Ai contenuti di questo film, da economista aggiungerei che il modo migliore per aiutare il nostro Paese e per aiutare i migranti a casa loro è quello di accoglierli e rendere le frontiere più aperte di come sono ora. Un paese che è in piena crisi demografica, vede perdere i propri giovani migliori e ferma i migranti alle frontiere viaggia rapidamente verso un rapporto uno a uno tra forza lavoro e non lavoro minando alla radice le possibilità di sviluppo economico. L’Italia ha e avrà bisogno di più stranieri e vive nell’ipocrisia di far finta di respingerli per poi ghettizzarli come irregolari e, grazie a loro, tenere bassi costo del lavoro e prezzi dei prodotti che tengono in piedi quel delicato e precario equilibrio che Luca Ricolfi ha chiamato la “società signorile di massa”, dove molti italiani riescono comunque a stare a galla attingendo alle ricchezze accumulate dalle generazioni passate e mettendole a rendita. In un mondo dove il Reddito di Cittadinanza definisce implicitamente da noi una soglia di povertà di circa 28 euro al giorno e ci sono 4,5 miliardi di persone che vivono con meno di 5 dollari al giorno si capisce molto semplicemente come le migrazioni sono un fenomeno win-win perché possono migliorare le condizioni di vita di chi arriva garantendo l’afflusso di manodopera in grado di fare lavori a salari che gli italiani non accettano.
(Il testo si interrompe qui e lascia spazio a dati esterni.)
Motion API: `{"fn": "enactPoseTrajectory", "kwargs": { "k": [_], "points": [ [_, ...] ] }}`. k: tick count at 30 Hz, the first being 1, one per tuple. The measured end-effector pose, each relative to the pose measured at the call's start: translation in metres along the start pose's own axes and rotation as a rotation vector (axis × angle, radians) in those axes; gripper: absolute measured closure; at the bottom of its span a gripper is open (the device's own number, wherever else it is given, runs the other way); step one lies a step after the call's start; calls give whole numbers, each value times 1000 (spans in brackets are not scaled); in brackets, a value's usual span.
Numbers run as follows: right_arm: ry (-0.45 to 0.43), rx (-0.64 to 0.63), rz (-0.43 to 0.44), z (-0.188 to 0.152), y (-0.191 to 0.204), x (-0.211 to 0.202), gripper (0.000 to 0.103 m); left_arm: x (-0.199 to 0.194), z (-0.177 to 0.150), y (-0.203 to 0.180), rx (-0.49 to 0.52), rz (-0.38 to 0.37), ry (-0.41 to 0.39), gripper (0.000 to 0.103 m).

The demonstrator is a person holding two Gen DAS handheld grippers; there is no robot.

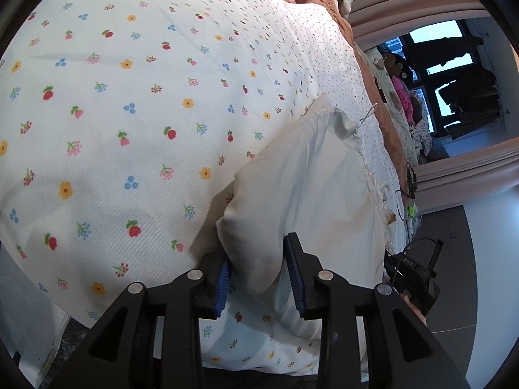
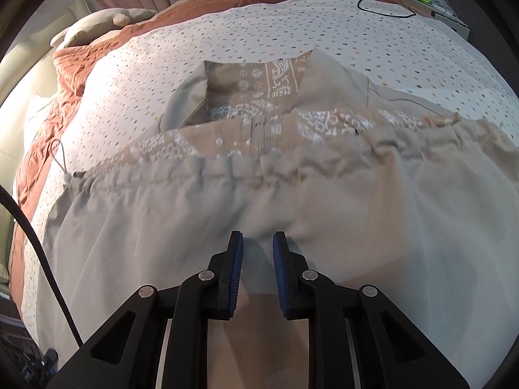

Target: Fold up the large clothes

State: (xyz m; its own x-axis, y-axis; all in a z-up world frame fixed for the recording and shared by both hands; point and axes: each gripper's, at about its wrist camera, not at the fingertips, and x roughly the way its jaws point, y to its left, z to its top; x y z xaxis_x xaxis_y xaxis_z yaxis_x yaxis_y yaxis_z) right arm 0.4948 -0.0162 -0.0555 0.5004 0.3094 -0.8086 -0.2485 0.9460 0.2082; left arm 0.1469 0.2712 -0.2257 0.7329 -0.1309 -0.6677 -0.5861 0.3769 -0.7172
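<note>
A large beige jacket (image 2: 227,207) with a paisley lining lies spread on the flowered bedsheet (image 2: 389,48), its gathered hem folded up toward the collar (image 2: 259,74). My right gripper (image 2: 258,253) hovers over the jacket's near part, jaws parted with a narrow gap, fabric lying under and between them. In the left wrist view a corner of the same beige jacket (image 1: 311,175) is bunched up off the flowered bedsheet (image 1: 113,97), and my left gripper (image 1: 259,259) has a fold of it between its blue pads, jaws still apart.
An orange duvet (image 2: 74,64) and a pillow (image 2: 94,26) lie at the bed's far side. A black cable (image 2: 386,3) crosses the far sheet. A clothes pile (image 1: 402,103), a window and grey floor (image 1: 454,233) lie beyond the bed edge.
</note>
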Motion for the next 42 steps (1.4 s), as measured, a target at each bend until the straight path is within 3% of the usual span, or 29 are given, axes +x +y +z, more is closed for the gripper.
{"fn": "enactPoseTrajectory", "kwargs": {
  "k": [3, 8, 14, 15, 17, 21, 26, 34, 42],
  "points": [
    [-13, 17, 37, 9, -7, 5, 87, 2, 1, -3, 5, 5, 2, 65],
    [-50, 58, 109, 10, -21, -13, 87, 7, 3, -11, 16, -14, 8, 44],
    [-124, 51, 167, -14, -25, -63, 87, 9, 4, -13, -9, -22, -8, 44],
    [-127, 48, 182, -20, -26, -70, 87, 9, 4, -13, -11, -20, -8, 45],
    [-121, 40, 207, -36, -28, -81, 87, 7, 4, -12, -9, 1, -12, 64],
    [-74, 48, 247, -67, -38, -90, 87, 0, 3, -11, 3, -15, -27, 76],
    [-45, 66, 265, -97, -56, -98, 87, -22, 5, -41, 76, -73, -73, 89],
    [-37, 34, 305, -119, -59, -121, 87, -48, 2, -117, 225, -176, -126, 91],
    [-5, 41, 304, -135, -60, -116, 87, -58, -12, -184, 351, -230, -133, 92]
  ]
}}
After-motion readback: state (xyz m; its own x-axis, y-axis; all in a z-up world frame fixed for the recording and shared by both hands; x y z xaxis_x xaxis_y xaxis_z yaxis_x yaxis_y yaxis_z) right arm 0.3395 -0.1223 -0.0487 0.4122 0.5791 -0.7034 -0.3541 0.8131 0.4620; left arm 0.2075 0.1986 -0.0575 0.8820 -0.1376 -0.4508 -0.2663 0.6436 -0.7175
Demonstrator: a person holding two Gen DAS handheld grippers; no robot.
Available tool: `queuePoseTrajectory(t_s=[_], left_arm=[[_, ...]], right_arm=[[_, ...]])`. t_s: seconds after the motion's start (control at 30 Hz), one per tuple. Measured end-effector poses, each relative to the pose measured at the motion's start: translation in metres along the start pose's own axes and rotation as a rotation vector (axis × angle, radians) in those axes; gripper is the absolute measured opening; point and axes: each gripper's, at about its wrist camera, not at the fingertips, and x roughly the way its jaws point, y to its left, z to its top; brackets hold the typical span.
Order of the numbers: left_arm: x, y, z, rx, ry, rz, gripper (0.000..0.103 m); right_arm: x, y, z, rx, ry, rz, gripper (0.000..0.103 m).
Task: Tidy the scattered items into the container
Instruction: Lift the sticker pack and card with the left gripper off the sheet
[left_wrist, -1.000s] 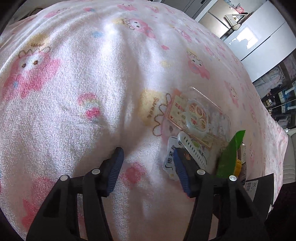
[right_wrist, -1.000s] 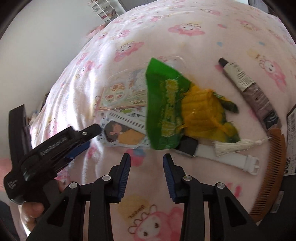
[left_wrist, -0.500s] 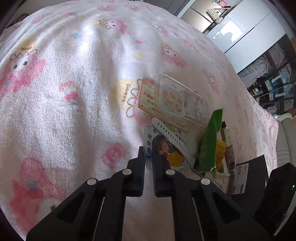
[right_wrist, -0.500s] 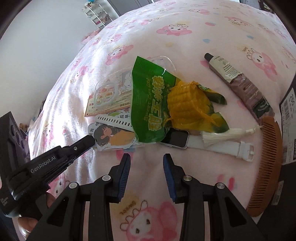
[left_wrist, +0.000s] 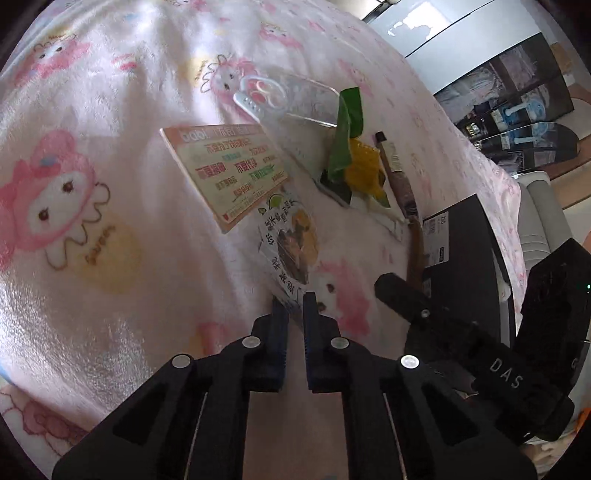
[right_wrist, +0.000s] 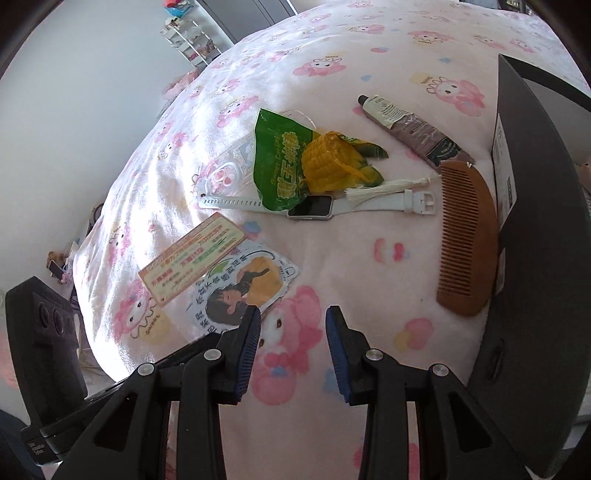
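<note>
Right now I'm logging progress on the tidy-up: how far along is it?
Barely started: nothing visibly sits in the black box. In hand: the left gripper is pinched on the cartoon sticker sheet, with the orange card lying across its far end. The right gripper is open and empty. Left on the blanket: corn snack bag, white watch, wooden comb, tube, clear case.

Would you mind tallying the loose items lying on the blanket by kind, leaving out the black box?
Flat paper or plastic pieces: 3 — cartoon sticker, orange card, clear phone case
Food: 1 — corn packet
Grooming things: 2 — cream tube, wooden comb
Wearables: 1 — white smartwatch
Total: 7
</note>
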Motion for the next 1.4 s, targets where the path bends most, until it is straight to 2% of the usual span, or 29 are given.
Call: queuePoseTrajectory(t_s=[0.07, 0.13, 0.23, 0.3, 0.37, 0.43, 0.5, 0.53, 0.7, 0.8, 0.87, 0.9, 0.93, 0.97, 1.07, 1.23, 1.3, 1.33, 1.4], left_arm=[[-0.007, 0.006, 0.005, -0.021, -0.032, -0.018, 0.035], [-0.019, 0.012, 0.01, -0.041, -0.083, -0.036, 0.042], [-0.025, 0.021, 0.025, -0.058, -0.146, 0.019, 0.042], [-0.019, 0.032, 0.035, -0.093, -0.143, 0.058, 0.042], [-0.015, 0.049, 0.039, -0.161, -0.132, 0.026, 0.042], [-0.014, 0.064, 0.041, -0.224, -0.127, -0.032, 0.042], [-0.012, 0.073, 0.043, -0.253, -0.125, -0.036, 0.034], [-0.012, 0.075, 0.043, -0.259, -0.127, -0.022, 0.025], [-0.023, 0.084, 0.039, -0.287, -0.183, -0.019, 0.024], [-0.025, 0.083, 0.04, -0.276, -0.198, 0.016, 0.024], [-0.023, 0.081, 0.041, -0.259, -0.196, 0.046, 0.012], [-0.021, 0.079, 0.041, -0.244, -0.187, 0.056, 0.012], [-0.018, 0.077, 0.041, -0.231, -0.176, 0.055, 0.01], [-0.016, 0.075, 0.041, -0.218, -0.164, 0.051, 0.01], [-0.013, 0.065, 0.034, -0.165, -0.139, 0.064, 0.01], [-0.018, 0.049, 0.008, -0.138, -0.06, -0.023, 0.01], [-0.022, 0.035, -0.007, -0.109, -0.036, -0.034, 0.01], [-0.023, 0.027, -0.015, -0.089, -0.022, -0.031, 0.01], [-0.028, 0.013, -0.028, -0.058, 0.003, -0.03, 0.01]], right_arm=[[0.011, -0.003, 0.001, 0.006, 0.009, 0.01, 0.033], [0.018, -0.003, -0.001, 0.006, 0.026, 0.019, 0.033], [0.037, 0.009, -0.001, -0.014, 0.062, 0.068, 0.037], [0.053, 0.012, -0.005, -0.015, 0.093, 0.094, 0.04], [0.068, 0.015, -0.003, -0.009, 0.12, 0.089, 0.04], [0.071, 0.018, -0.004, -0.006, 0.111, 0.081, 0.04], [0.08, 0.018, 0.008, 0.009, 0.098, 0.075, 0.04], [0.085, 0.017, 0.017, 0.022, 0.091, 0.069, 0.04], [0.119, 0.024, 0.071, 0.037, 0.046, 0.064, 0.042], [0.154, 0.04, 0.092, -0.011, 0.106, 0.085, 0.043], [0.178, 0.051, 0.099, -0.046, 0.155, 0.116, 0.043], [0.188, 0.057, 0.101, -0.061, 0.179, 0.127, 0.041], [0.196, 0.063, 0.102, -0.079, 0.193, 0.129, 0.033], [0.199, 0.069, 0.102, -0.1, 0.193, 0.127, 0.028], [0.199, 0.08, 0.105, -0.141, 0.162, 0.124, 0.027], [0.184, 0.068, 0.106, -0.074, 0.132, 0.166, 0.022], [0.165, 0.062, 0.089, -0.064, 0.113, 0.164, 0.022], [0.136, 0.066, 0.064, -0.062, 0.108, 0.157, 0.022], [0.102, 0.05, 0.032, -0.055, 0.113, 0.144, 0.022]])
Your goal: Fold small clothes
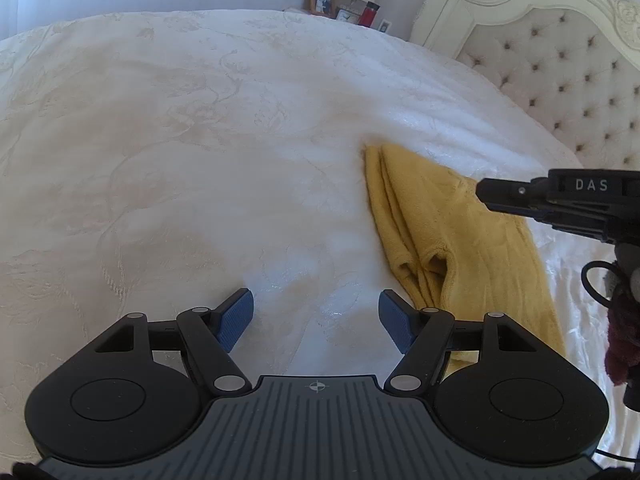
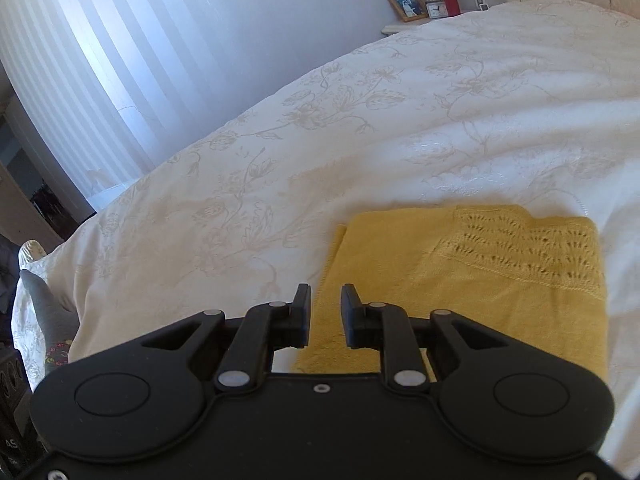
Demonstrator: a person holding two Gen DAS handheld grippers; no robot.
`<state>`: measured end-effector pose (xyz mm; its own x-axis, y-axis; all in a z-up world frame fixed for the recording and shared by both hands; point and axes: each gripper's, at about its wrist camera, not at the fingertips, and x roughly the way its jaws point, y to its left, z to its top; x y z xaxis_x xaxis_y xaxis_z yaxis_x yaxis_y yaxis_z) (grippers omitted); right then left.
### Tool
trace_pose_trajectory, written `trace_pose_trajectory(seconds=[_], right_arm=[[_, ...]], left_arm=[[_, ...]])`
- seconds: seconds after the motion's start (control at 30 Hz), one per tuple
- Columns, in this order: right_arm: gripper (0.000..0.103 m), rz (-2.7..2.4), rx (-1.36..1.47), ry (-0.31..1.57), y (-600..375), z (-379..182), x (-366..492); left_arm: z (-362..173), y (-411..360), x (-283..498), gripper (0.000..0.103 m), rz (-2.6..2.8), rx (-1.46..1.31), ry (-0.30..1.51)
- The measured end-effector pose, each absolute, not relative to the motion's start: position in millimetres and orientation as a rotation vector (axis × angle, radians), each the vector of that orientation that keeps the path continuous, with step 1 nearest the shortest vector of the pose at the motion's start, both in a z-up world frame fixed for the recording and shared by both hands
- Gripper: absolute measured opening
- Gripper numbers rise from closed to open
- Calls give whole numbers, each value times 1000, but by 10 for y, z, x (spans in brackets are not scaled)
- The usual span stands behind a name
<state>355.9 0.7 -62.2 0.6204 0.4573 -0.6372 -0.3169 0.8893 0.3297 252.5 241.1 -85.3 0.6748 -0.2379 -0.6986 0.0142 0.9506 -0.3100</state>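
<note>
On a floral white bedspread (image 2: 360, 100), our right tongs (image 2: 325, 322) hover narrowly parted and empty over the near left edge of the folded yellow knit garment (image 2: 460, 280). Our left tongs (image 1: 316, 320) stand wide apart, gripping nothing, the garment just to their right. Next, we judge, comes pressing the stacked edges flat without dragging layers askew.

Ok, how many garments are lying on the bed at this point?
1. A folded yellow knit garment lies on the white bedspread, just ahead of the right gripper, to the right of the left gripper. Others could lie outside both views.
</note>
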Motion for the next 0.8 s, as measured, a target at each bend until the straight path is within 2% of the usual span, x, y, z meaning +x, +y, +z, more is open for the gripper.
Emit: trace_pose_trajectory(seconds=[0.4,0.63,0.8], right_arm=[[29,487,52,860,57,-1252,2897],[29,489,95,803,-178,-1137,2781],[29,452,149,734,-427,-1049,2749]], left_arm=[[-847,2132,2432,68,-263,-231,757],[-867,2038,2398,68,-321,-248,711],[-822,1893,2275,67,-432,-209,610]])
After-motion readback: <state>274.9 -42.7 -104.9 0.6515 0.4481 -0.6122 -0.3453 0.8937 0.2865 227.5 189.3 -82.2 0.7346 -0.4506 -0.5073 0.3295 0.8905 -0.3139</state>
La storia economica del mondo ci insegna infatti che un’accoglienza molto più generosa di quella attuale ma comunque ben organizzata è stata la chiave dello sviluppo di paesi e nazioni. Ha garantito l’afflusso di forze giovani e dato nuovo impulso alla crescita economica e sociale attraverso la ricchezza della diversità.
Accogliere è la chiave della generatività di una vita soddisfacente e ricca di senso. E alla fine il protagonista del film, pur portandosi dietro il suo terrificante bagaglio di pregiudizi e luoghi comuni che sembrano essere una collezione completa dei difetti del nostro paese, lo capisce e porta a termine il suo compito. È in questo “agere contra” istinti difensivi e pregiudizi per accedere a una dimensione molto più bella, faticosa ma appagante che sta il sale della nostra vita. Pensare che esista un “prima noi” senza loro è un’atroce illusione che ci precipita all’ultimo posto della vita, esiste solo un prima del faticoso tentativo di cooperare e di cercare di camminare insieme, il prima della soddisfazione e della pienezza che raggiungiamo quando siamo riusciti a fare qualcosa per andare incontro ad esseri umani come noi che, come nel bel finale, la cicogna si è divertita a far nascere in un luogo molto più difficile.